The meeting, the first of its kind, titled the Network Upfront Discussion Group (NUDG) was convened by the Association of National Advertisers and the American Association of Advertising Agencies. The discussion follows the March release of an ANA survey demonstrating that 56.6% of marketers are dissatisfied with the process while 47% believe that current network pricing is unfair.
Two proposed changes were the idea of a closing bell, since the upfront negotiations go on late into the night, and the possibility of moving the upfront to a different month or creating two half-year selling sessions.

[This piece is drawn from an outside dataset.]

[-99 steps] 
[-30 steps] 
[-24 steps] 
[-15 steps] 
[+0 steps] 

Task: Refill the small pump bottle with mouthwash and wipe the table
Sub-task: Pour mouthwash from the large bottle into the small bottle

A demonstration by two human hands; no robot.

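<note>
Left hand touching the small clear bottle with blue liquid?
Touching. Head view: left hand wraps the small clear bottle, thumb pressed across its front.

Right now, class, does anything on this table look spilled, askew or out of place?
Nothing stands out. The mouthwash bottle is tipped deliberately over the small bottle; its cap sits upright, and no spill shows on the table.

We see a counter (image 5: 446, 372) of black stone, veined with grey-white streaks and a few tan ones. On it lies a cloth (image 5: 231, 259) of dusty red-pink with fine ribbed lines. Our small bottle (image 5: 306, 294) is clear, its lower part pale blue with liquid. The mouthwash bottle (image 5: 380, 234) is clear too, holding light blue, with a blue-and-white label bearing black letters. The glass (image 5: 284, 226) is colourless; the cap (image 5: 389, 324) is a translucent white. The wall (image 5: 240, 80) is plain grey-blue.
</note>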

O. Burtch Drake, president-CEO of the 4As, said perhaps a more strenuous debate over the real issue of dissatisfaction-rising prices and falling numbers of viewers-did not occur because "the discussion was constrained by the lawyers." The lawyers, participants said, often demanded that the subject be changed if it veered towards a discussion of pricing-the real bone of contention between clients and advertisers. Lawyers were invited to ensure that no anti-trust issues were raised.

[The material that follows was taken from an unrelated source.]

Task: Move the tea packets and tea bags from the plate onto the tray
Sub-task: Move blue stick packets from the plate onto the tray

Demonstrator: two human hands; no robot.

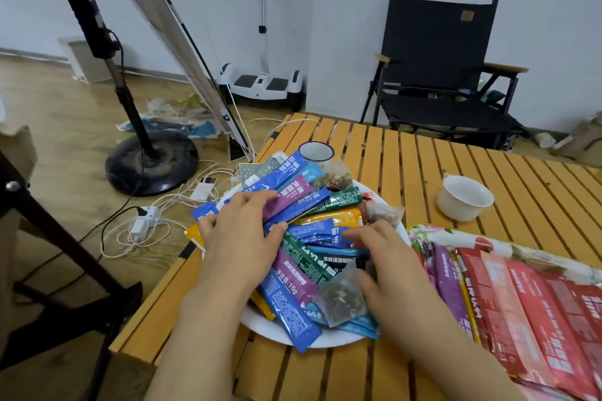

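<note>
Fingers of your left hand (239, 238) and right hand (379, 257) lie spread on packets (293, 202) heaping the plate (329, 340); tray (423, 234) at 3 o'clock.

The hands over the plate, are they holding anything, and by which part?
Cannot be told. The left hand rests flat on the packets; the right hand's fingers touch blue ones, no clear grip.

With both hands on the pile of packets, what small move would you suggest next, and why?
Probably close the right hand on a blue packet under its fingers and carry it to the floral tray alongside. The plate is heaped, the tray's red packets leave its near corner bare, and the left hand steadies the pile.
</note>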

Bob Liodice, president-CEO, ANA, said some real debate occurred about issues such as moving the upfront to another month, like September, but participants offered reasons why that couldn't happen.
Another participant, who did not wish to be named, said some attendees were wondering why they were there at all: "No agency buyer, especially with their clients present, is going to put anything into jeopardy." The executive pointed out that with the upfront looming, this was no time to be discussing the idea of a closing bell when so much money is at stake. "If staying late means you get a better deal, then you'll stay late."
The head of ad sales for one cable network said reactions of attendees ranged "from angry to waste of time to too bad. The fact that they did it on the eve of the upfront is ludicrous." The executive said the upfront won't change unless marketers force the issue: "It's totally in the hands of the advertisers."